Technobabble

Coding

Frobulator was written with the aid of Michael Tyson’s Amazing Audio Engine, which furnishes a lot of the infrastructure needed for working with the iOS audio environment, and for integrating with Audiobus — which was also developed by Tyson in collaboration with Sebastian Dittman. MIDI CCs are implemented using the the MidiBus library by Nic Grant of Audeonic, which takes care of most of the messy business of identifying and interacting with the various possible MIDI sources on iOS.

The app is coded in C, Objective-C and Swift. The part of the code that actually runs on the real-time audio thread is (as Michael sternly admonishes) vanilla C. Some of the simpler audio processing is actually performed in this code, but mostly it just stashes the audio in a buffer for processing elsewhere, and then reads back results that were processed in a previous cycle. The rest of the processing is done periodically on the main thread, in much larger chunks than the audio thread is dealing with. Doing it directly on the audio thread would hold things up for an unacceptably long time.

The periodic main thread audio duties are handled in Objective-C. The bulk of what that code does is call functions from the vDSP library, part of Apple’s Accelerate framework. These provide various useful vectorized — and hence faster — mathematical operations, as well as the all-important FFTs.

Swift is used for most of the UI code and the application lifecycle, and also for control and modulation of the audio code. This stuff doesn’t do any audio processing itself, but it asynchronously adjusts parameters that are used by the audio functions. So far this appears to be an effective division of labour, although there are a few annoying cases where Swift just can’t cope and a bit of kludgy Objective-C glue is required.

Functionality

In outline, Frobulator consists of two parallel “FrobFilter” instances in series with a bog-standard second-order IIR filter.

The latter is basically just a wrapper around the Accelerate function vDSP_deq22, with a tiny bit of buffering to carry end samples from one call to the next, and some other administrative scaffolding. Coefficient calculations for the different filter modes are based on the recipes in Robert Bristow-Johnson's Audio EQ Cookbook.

The FrobFilters operate on fixed size blocks, with a different block size for each instance. They transform each block to the frequency domain, and then perform some or all of the following steps:

1. shift the phase as a function of magnitude
2. shift a fraction of the power from low frequencies to higher ones
3. mix in some of the magnitude from the previous block
4. displace part of the feedback spectrum by some number of frequency bins

Back in the time domain, the processed block is overlapped and added to the previous one and a shorter delay block is also mixed in on output.

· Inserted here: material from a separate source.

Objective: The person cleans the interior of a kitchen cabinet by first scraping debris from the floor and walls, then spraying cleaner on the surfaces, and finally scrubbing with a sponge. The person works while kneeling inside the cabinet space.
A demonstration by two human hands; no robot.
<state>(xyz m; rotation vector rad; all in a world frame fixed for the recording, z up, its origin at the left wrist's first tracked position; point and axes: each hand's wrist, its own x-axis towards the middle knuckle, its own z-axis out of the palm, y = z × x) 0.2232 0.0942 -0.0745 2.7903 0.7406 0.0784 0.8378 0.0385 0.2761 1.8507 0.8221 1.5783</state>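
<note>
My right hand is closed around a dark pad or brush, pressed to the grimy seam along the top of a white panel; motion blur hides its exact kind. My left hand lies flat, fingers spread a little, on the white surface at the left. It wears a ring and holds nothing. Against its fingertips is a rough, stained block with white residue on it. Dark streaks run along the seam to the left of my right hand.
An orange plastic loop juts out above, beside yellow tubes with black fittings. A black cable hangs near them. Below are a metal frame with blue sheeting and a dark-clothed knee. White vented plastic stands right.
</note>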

The parameters controlling all these steps, as well as the filters and the panning of the various outputs, are not set directly by the user, but are instead driven by modulators. (The only parameter for which the knob value is used completely unmodified is mix.)

Modulation

In normal mode, everything is essentially modulated by sine wave LFOs. The basic sine waves are multiplied and added to get various compound signals, but they're all still pretty straightfowardly wavy. The wave frequencies and mixing proportions are controlled by the lower knobs: orbit, vexity and doubt.

Such sine wave modulations also contribute (with somewhat different values) in fail mode, but they are also supplemented by a pair of chaotic maps (based on the Standard map). The latter give rise to much choppier, quasi-chaotic behaviour. It’s not clear that this is actually any better than using a basic pseudo-random number generator, but it was a mildly interesting experiment. As with the LFOs, the map parameters are also affected by the various knob settings.